Abstract

We examined whether vitamin B12 levels are low following surgery in those patients who have had end-ileostomy for inflammatory bowel disease. This prospective observational study used the database of a university teaching hospital to identify patients with inflammatory bowel disease with an end-ileostomy constructed more than 30 months previously. Precise diagnosis, disease distribution and details of their surgery were collected from case notes of the 39 eligible patients (18 Crohn's disease, 17 ulcerative colitis, 4 indeterminate colitis). Mean duration since ileostomy formation was 12.53 years. Patients found to be vitamin B12 deficient underwent further investigations to ascertain the cause of their vitamin B12 deficiency (<150 ng/l). There was no significant difference between serum vitamin B12 levels in patients with Crohn's disease and those in patients with ulcerative colitis following end ileostomy formation. Two patients (5.1%) were identified as having vitamin B12 deficiency. One of these had had a panproctocolectomy for Crohn's disease, followed by subsequent resection for ileal obstruction and ongoing small intestinal disease.
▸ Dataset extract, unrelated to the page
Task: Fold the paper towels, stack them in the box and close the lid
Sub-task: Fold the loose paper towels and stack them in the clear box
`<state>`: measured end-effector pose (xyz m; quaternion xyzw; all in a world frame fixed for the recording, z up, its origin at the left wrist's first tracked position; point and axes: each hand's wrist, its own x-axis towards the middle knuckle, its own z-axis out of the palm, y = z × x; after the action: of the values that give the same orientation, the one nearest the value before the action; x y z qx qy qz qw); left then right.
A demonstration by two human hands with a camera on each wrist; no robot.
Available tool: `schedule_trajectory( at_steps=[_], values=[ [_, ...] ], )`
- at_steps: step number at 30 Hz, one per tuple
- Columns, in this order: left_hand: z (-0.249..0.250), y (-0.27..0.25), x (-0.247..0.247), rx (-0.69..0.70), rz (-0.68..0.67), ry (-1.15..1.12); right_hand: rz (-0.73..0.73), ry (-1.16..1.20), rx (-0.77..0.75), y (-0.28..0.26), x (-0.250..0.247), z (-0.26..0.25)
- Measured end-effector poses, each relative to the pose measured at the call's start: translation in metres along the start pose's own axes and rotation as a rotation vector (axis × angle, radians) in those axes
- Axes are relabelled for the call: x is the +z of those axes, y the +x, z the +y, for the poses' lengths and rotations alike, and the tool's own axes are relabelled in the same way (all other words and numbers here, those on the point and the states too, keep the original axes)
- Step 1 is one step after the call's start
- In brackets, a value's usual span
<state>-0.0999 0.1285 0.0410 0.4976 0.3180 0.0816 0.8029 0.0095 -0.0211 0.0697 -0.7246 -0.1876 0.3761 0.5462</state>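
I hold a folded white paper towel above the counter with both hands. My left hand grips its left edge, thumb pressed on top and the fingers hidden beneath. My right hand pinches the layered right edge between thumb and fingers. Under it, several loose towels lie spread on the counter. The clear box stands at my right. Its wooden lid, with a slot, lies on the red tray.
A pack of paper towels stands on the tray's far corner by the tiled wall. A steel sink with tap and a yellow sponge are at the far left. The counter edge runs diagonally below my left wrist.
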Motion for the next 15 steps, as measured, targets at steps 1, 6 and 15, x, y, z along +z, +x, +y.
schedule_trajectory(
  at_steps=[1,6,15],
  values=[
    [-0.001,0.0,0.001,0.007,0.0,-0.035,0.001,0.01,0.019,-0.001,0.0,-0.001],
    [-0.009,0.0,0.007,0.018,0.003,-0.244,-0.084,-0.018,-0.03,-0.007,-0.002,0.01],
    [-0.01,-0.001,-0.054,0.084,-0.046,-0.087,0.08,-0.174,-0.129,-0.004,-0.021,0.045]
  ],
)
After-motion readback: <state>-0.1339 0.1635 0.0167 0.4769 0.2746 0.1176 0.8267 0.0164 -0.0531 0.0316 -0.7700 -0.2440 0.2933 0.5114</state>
The other had had colectomy for ulcerative colitis, in whom no cause other than the ileostomy was found for the vitamin B12 deficiency. There was no significant correlation between serum vitamin B12 levels and duration of ileostomy overall or in the disease subgroups. We do not recommend routine screening for vitamin B12 deficiency in this group of patients unless they have undergone additional small bowel resection or have ongoing small bowel inflammation.